I found the “Black Beauty” at a used car lot in East Dearborn, Michigan one late winter afternoon in 1951. The car glistened in the thawing snow sunlight as it occupied a spot of honor in the corner of the lot. I fell in love with this ’37 Ford Coupe immediately. What sixteen year old could resist a car that had:

  • a sleeved 1941 Mercury V-8 engine
  • shiny black paint
  • dual straight pipes (no mufflers) that were made even noisier because the tail pipes were made from flexible tubing
  • fender skirts
  • chrome wheel covers
  • a three-toned horn
  • a spotlight
  • a late model radio

I gladly parted with $285 to the ubiquitous used car salesman. The money for the car had been earned through part-time jobs as a paper route supervisor and by selling Mason Shoes.

The car quickly acquired a negative neighborhood reputation. Because the “Black Beauty” lacked mufflers, everyone in the vicinity knew about my comings and goings.

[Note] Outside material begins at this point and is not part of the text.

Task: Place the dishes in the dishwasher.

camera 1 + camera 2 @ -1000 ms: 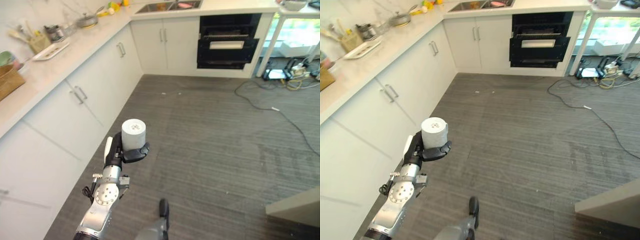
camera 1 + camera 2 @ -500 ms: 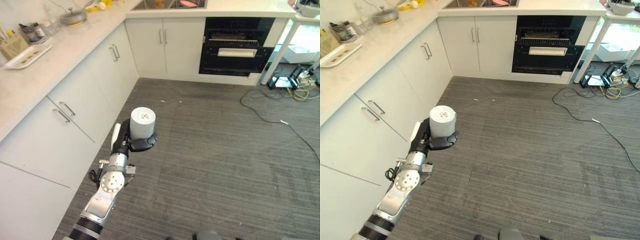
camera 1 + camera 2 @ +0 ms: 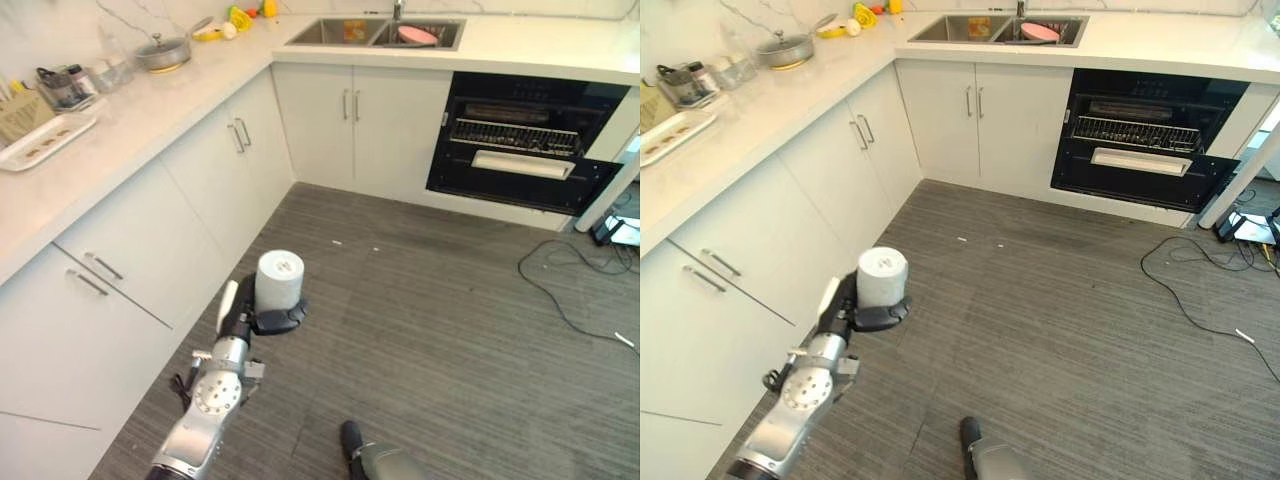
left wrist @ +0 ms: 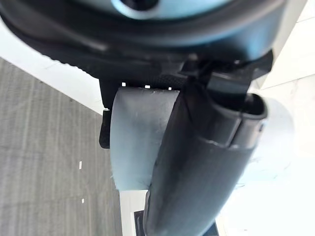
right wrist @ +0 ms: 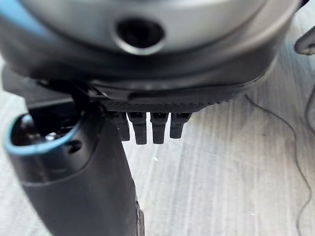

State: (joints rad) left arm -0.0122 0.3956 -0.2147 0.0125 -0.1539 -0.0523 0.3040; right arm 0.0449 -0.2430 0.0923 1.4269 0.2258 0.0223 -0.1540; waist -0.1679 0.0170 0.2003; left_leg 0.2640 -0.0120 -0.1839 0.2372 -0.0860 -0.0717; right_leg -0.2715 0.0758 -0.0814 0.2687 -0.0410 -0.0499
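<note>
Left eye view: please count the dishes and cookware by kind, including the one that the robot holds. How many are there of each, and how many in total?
cup: 1, grey-white, held in the left hand
pot: 1, lidded, on the counter
pink dish: 1, in the sink
tray: 1, white, on the counter
Total: 4

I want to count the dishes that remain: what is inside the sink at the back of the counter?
In the sink, the right basin holds a pink plate and the left basin something orange-yellow. The near wall hides each basin's front part, so more could lie there.
</note>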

After several “next-morning” confrontations by neighbors that had been awakened by the beauty’s loud purrings in the early a.m., I learned to cut the engine as soon as I turned the corner from Cherry Hill Road onto Franklin Street. We coasted the last block and a half home in silence. In this manner, the nocturnal adventures I shared with the car remained our business and not the fodder for neighborhood gossip.

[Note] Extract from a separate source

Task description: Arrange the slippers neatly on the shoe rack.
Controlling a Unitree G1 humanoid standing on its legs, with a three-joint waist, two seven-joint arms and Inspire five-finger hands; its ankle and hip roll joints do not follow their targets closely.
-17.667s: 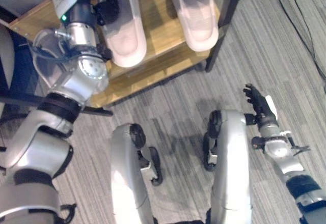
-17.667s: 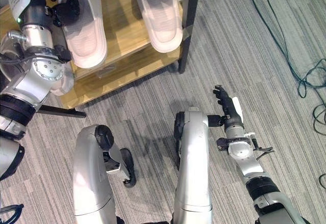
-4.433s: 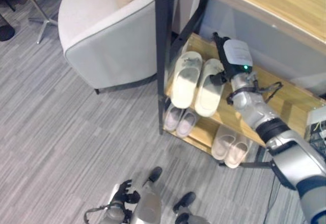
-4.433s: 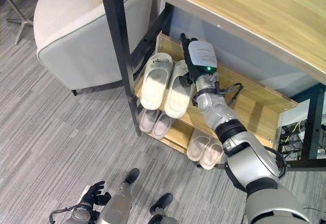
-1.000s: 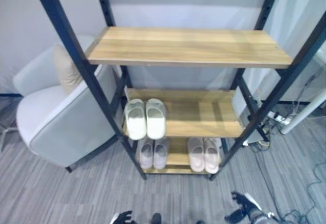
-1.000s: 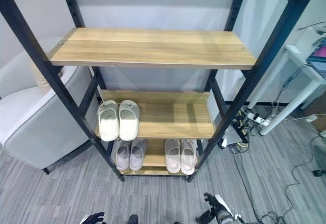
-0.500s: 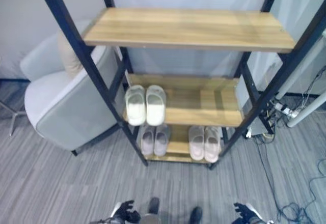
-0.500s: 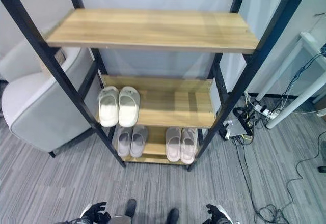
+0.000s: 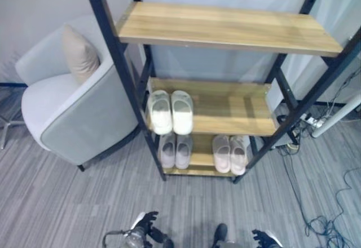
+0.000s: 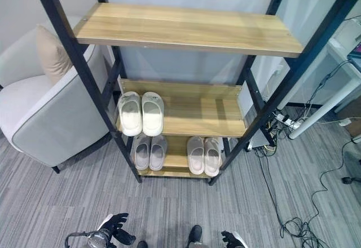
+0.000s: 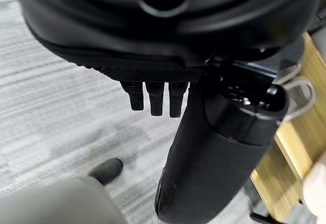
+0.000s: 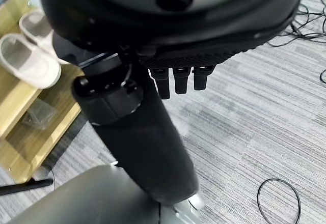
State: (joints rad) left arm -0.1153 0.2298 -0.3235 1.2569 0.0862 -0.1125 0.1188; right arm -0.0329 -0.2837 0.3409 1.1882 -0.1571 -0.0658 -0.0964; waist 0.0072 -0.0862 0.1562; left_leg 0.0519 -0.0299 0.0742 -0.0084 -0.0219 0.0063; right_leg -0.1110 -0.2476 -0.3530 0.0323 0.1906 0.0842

The “Black Beauty” improved my social life markedly. Girls that had been nodding acquaintances, if that, suddenly were my friends and wanted rides to and from high school, or to the drug store soda fountain winter hangout, or to the quintessential summertime early fifties drive-in, “The Sip And Nip,” often over parental admonishments. In a pinch and with a squeeze, six could ride inside the coupe, since it had a very small back seat. If six were inside, they got to know each other very well if the ride was of any distance.

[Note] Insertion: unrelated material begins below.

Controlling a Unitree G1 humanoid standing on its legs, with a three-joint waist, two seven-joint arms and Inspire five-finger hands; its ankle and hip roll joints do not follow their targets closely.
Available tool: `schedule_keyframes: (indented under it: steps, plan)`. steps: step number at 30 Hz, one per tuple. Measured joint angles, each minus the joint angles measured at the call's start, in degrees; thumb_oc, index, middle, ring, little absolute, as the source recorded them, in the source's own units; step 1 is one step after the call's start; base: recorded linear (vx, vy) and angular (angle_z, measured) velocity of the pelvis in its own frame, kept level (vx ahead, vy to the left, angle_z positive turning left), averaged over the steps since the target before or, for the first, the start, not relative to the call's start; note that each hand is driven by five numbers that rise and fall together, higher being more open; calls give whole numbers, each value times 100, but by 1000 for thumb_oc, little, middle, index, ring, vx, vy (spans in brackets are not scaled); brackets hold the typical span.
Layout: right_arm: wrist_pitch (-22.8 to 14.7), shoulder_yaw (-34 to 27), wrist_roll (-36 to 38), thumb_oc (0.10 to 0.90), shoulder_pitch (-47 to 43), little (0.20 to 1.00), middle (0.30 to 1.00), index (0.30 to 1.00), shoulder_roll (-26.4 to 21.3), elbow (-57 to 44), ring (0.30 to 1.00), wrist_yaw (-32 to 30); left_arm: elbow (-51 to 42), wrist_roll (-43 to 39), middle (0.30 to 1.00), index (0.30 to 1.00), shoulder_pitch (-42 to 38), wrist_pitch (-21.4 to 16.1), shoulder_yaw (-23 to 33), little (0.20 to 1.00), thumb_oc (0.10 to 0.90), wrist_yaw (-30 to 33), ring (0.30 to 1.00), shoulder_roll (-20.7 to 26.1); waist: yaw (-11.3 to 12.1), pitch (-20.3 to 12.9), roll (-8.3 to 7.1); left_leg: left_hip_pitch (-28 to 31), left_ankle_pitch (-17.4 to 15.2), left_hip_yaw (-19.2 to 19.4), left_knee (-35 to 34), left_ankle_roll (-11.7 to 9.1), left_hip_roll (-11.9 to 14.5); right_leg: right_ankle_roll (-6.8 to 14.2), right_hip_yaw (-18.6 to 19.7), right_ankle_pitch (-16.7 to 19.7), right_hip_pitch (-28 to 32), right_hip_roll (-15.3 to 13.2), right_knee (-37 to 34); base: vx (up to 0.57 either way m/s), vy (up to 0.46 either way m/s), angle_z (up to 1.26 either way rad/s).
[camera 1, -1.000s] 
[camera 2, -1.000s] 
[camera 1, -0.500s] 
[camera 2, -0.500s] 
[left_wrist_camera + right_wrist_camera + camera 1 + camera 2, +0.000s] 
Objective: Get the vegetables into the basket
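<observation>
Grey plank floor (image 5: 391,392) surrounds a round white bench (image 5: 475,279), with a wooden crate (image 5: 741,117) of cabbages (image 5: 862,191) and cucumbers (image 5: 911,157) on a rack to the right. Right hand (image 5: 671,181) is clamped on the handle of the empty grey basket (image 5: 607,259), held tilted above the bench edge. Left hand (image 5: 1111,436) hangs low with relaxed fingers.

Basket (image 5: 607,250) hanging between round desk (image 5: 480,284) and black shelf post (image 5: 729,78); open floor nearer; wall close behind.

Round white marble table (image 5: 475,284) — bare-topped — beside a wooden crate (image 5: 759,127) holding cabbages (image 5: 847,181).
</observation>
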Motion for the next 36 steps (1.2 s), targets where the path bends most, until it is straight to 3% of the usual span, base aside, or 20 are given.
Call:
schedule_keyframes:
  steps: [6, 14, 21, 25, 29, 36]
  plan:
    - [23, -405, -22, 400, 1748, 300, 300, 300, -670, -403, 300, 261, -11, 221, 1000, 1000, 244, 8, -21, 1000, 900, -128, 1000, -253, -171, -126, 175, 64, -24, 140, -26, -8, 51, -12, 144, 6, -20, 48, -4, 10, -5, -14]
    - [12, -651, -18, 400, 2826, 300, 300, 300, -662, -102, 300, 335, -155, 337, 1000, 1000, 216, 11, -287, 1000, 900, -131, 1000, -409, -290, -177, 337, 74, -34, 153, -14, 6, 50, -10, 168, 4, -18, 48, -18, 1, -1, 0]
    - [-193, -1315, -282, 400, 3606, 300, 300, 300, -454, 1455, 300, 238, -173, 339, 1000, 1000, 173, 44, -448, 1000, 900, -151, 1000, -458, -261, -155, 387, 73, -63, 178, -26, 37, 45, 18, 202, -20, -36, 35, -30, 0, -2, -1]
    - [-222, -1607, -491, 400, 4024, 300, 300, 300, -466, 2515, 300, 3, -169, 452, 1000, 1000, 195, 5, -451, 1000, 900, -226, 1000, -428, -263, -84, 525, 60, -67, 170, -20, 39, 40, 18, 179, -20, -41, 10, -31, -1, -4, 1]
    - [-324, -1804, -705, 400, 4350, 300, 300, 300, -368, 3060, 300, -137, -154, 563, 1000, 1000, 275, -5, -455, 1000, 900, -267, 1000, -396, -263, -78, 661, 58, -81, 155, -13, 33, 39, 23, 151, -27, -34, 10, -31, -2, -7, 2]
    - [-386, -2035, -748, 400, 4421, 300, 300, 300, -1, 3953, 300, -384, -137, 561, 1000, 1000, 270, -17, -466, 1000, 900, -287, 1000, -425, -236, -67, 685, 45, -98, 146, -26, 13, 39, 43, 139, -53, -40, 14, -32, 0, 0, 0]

1937 Fords had mechanical brakes which meant that stopping or slowing down the “Black Beauty” was an adventure, usually slowing down was accomplished by shifting into second gear and letting the engine’s compression do much of the braking. This downshifting also meant that the motor noise, sans mufflers, would back off, making a sound reminiscent of a basso profundo machine gun.

My favorite adventure with the “Black Beauty” took place during the 1951 football season when Dearborn High School played Jackson High School there, a trip of almost one hundred miles. Four six foot plus high school seniors headed for Jackson as soon as school was out, three in front and one stretched out across the tiny back seat. We changed positions, except for the driver, every twenty to thirty miles. We were met in Jackson by my gorgeous blonde cousin, Judy, and a bevy of her friends. I don’t remember which team won the football game, but I do remember that we had a marvelous time at a mixer afterwards and that it was after midnight before we started back to Dearborn. I coasted home with time for about an hour’s sleep before seeing to it that the newspapers were delivered on Saturday morning.

Eventually all good things have to come to an end. In January I was to graduate from high school since I was part of the mid-year graduating class. I had been accepted by the University of Michigan and was due in Ann Arbor the first Sunday in February for freshman orientation. Back in those Neanderthal days, college freshmen in particular and undergraduates in general were not allowed to have automobiles on campus. Thus, it came to pass that on one snowy afternoon in January 1952, I drove the “Black Beauty” from my west Dearborn High School to the East Dearborn used car lot. The same ubiquitous used car salesman was still there. He offered me $185 for the car I had purchased for $285 almost a year before. I thought the car was worth more but I had to sell it. I only hope the next owner had as much fun and as many adventures as I had with the “Black Beauty.”